What needs to be done
Search the material and gather each line with "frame" in it.

Recorded information
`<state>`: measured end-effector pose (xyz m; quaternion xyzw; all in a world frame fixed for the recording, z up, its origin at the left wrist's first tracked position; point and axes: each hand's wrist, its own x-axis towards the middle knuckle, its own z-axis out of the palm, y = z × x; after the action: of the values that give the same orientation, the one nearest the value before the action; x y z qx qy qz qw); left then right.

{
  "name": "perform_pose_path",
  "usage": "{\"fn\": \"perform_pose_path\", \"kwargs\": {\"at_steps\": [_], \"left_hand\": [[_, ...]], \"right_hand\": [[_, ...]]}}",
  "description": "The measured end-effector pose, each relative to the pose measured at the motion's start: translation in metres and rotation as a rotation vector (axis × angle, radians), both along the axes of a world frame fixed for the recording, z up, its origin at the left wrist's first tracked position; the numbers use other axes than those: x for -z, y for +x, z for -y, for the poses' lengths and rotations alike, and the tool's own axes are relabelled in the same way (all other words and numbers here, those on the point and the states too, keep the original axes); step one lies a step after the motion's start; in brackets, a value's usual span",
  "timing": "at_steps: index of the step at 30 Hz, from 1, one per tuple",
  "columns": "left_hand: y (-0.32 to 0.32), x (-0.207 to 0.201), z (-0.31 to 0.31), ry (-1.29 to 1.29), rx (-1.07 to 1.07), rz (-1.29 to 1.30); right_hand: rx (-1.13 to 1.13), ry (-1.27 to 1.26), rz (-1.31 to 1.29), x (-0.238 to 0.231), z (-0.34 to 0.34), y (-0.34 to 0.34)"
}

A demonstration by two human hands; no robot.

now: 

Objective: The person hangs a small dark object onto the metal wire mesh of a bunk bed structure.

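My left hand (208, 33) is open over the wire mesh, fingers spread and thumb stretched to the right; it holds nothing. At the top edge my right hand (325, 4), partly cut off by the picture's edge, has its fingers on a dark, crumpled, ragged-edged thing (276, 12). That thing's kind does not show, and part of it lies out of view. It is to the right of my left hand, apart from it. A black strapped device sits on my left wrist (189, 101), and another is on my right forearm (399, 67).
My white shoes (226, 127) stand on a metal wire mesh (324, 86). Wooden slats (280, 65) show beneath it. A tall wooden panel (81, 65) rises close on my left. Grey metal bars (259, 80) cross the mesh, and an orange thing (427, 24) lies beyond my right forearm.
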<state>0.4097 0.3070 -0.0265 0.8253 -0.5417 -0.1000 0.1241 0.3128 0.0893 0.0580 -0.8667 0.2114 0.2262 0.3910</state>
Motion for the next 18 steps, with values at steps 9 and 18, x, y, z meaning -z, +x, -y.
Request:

Solution below
`<state>`: measured end-effector pose (xyz m; quaternion xyzw; all in a world frame fixed for the recording, z up, its origin at the left wrist's first tracked position; point and axes: each hand's wrist, its own x-axis towards the middle knuckle, its own z-axis out of the palm, y = z × x; after the action: of the values that give the same orientation, the one nearest the value before the action; x y z qx qy qz qw); left then right.
  "description": "The measured end-effector pose, each relative to the pose measured at the motion's start: translation in metres and rotation as a rotation vector (axis × angle, radians), both along the axes of a world frame fixed for the recording, z up, its origin at the left wrist's first tracked position; the numbers use other axes than those: x for -z, y for +x, z for -y, for the poses' lengths and rotations alike, and the tool's own axes are relabelled in the same way (all other words and numbers here, those on the point and the states too, keep the original axes); step one lies a step after the motion's start; in brackets, a value's usual span",

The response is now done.